### What is being asked
Please quote exactly the lines below from the line containing "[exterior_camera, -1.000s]" to the line containing "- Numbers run", both lines included, and nothing else.

--- Data shown Enclosed Below ---

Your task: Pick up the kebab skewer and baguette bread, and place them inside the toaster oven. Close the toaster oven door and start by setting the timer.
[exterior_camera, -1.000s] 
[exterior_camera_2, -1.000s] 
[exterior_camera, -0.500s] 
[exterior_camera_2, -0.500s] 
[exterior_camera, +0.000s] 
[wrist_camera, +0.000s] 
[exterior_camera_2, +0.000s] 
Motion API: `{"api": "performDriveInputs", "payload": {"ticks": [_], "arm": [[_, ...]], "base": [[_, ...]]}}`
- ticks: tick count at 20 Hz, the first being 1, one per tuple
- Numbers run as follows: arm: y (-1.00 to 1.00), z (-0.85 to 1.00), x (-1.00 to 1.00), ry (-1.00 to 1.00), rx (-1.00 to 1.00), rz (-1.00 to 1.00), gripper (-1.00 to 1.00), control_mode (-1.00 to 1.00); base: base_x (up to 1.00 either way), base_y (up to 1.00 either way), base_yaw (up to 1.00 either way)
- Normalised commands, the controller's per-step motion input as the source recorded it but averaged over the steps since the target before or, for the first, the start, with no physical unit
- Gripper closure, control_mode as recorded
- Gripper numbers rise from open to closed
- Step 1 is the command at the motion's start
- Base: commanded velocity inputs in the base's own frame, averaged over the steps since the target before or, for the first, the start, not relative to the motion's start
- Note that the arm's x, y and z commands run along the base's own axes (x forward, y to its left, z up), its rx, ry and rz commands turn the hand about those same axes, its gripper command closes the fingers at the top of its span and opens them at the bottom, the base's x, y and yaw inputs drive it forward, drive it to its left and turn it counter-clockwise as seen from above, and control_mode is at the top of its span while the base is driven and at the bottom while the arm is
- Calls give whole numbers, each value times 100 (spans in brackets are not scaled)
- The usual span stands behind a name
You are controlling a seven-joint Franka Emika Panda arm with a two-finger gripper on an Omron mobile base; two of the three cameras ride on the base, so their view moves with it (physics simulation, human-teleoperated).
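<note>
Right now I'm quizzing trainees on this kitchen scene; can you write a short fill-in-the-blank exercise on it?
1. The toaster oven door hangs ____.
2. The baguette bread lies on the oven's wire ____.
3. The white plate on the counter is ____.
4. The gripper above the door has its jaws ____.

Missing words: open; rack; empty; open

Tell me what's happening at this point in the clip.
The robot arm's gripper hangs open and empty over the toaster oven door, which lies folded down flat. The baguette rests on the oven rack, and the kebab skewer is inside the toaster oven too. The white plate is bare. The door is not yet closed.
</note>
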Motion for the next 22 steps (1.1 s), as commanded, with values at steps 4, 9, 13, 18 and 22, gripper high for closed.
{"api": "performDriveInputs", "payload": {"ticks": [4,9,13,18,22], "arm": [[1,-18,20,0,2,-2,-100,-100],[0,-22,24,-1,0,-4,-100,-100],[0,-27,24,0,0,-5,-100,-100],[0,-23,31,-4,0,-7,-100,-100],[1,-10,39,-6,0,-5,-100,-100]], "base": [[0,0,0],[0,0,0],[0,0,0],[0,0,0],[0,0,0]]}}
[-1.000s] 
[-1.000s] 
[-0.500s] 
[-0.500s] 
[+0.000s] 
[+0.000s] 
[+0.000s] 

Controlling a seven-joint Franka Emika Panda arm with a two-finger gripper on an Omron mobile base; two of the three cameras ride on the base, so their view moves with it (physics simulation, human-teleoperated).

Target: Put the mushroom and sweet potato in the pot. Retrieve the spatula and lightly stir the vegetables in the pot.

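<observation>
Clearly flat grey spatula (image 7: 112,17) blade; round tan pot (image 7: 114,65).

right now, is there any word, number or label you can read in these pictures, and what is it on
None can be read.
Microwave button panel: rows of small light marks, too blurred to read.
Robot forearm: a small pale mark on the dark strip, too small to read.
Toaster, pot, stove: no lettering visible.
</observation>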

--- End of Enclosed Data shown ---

### Exercise output
[exterior_camera, -1.000s] 
[exterior_camera_2, -1.000s] 
[exterior_camera, -0.500s] 
[exterior_camera_2, -0.500s] 
[exterior_camera, +0.000s] 
[wrist_camera, +0.000s] 
[exterior_camera_2, +0.000s] 
Motion API: `{"api": "performDriveInputs", "payload": {"ticks": [_], "arm": [[_, ...]], "base": [[_, ...]]}}`
- ticks: tick count at 20 Hz, the first being 1, one per tuple
- Numbers run as follows: arm: y (-1.00 to 1.00), z (-0.85 to 1.00), x (-1.00 to 1.00), ry (-1.00 to 1.00), rx (-1.00 to 1.00), rz (-1.00 to 1.00), gripper (-1.00 to 1.00), control_mode (-1.00 to 1.00); base: base_x (up to 1.00 either way), base_y (up to 1.00 either way), base_yaw (up to 1.00 either way)

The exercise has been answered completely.